In earlier papers, Stephanie introduced and developed the idea of the dishonest party being limited by 'noisy storage' for quantum information. It is a realistic, physical assumption to make: that the dishonest party has a memory of finite size, which is subject to noise that can introduce errors in any stored information. The papers made various theoretical proposals for how to do secure bit commitment under these conditions.

A source of entangled photon pairs.

Christian Kurtsiefer's group at CQT had built this table-top apparatus for creating entangled photon pairs. Entangled photons enable the bit commitment.


"I wanted to demonstrate that it can work in the real world, and to gain insight into the challenges to security in such a setting," says Stephanie.

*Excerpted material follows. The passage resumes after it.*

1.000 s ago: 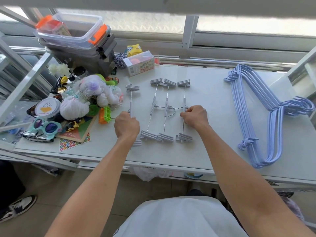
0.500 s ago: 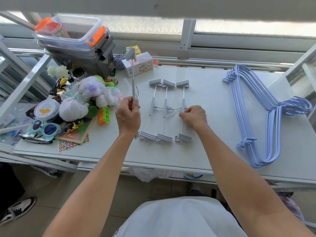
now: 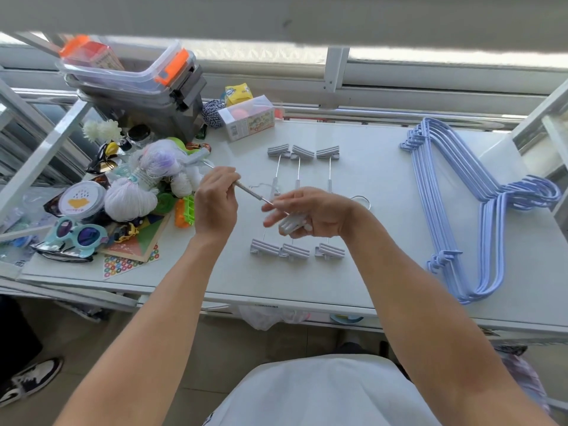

Having Christian's group at CQT made this possible: the group has an entangled photon source and detection kit used for previous quantum cryptography demonstrations that was readily adapted.

In the experiment, Alice and Bob used 250,000 pairs of entangled photons to commit a single bit. This vast number of photons is needed to counter losses in the experiment and guard against the possibility of cheating.

Deciding on the strategy took much theoretical work, since the original protocols could not tolerate nearly enough errors. The team thought they'd need even more photons until coming up with a new theoretical tool for proving security, published earlier.

Alice encodes her committed bit in the photons by choosing one of two possible measurements for each photon she receives. The other half of each photon pair is sent to Bob to measure. Because the photons are entangled, Bob's results will match Alice's when he picks the right measurement type, but be random when he picks the wrong one. The idea is that Bob ends up seeing enough of the 250,000 bits to decide whether Alice has tried to cheat when she reveals her committed bit by sending the whole lot over, but not enough that he can guess the bit beforehand.

The noisy storage comes in because Bob could cheat perfectly if he could store all the photons until Alice told him about her measurement choices (an intermediate step in the protocol). He could then repeat the measurements exactly, revealing the committed bit early.

Today it's only possible to store a handful of qubits, and the CQT researchers showed that their 250,000 photon exchange would be secure against a memory of 972 qubits suffering a certain noise. If quantum memories get bigger, security could be restored by increasing the waiting time or boosting the total number of bits sent.

The collaboration of computer scientists and experimentalists was not without challenges — "some of the common experimental terms I used turned out to have very specific and different meanings in theoretical computer science," says Siddarth Joshi, a PhD student in Christian's group, but he found it rewarding overall. "Theoretical protocols currently outstrip experimental capabilities by several decades and if I am to live to own a quantum laptop, these kind of collaborative efforts are a must," he says.

Nelly Ng Huei Ying presenting her research at a quantum conference.

CQT Research Assistant Nelly Ng Huei Ying presented the bit commitment work in August at the 11th International Conference on Quantum Communication, Measurement and Computing in Vienna, Austria.


"It's really cool that it worked — we achieved security on a practical level!" says Nelly Ng, who became involved in the project while still an undergraduate at Nanyang Technological University. She has since graduated (with two awards) and is now a Research Assistant in Stephanie's group.

Practical in a lab setting, that is. To commercialise the system would require boosting the bit rate, among other improvements. Alice and Bob exchanged the 250,000 photons required to commit a single bit in a little over 10 seconds, then mathematical processing of the data took many times longer. To make the bit commitment fast will require more efficient ways to crunch the data and exchange details.

For more details, see "Experimental implementation of bit commitment in the noisy-storage model" Nature Communications doi:10.1038/ncomms2268 (2012); arXiv:1205.3331.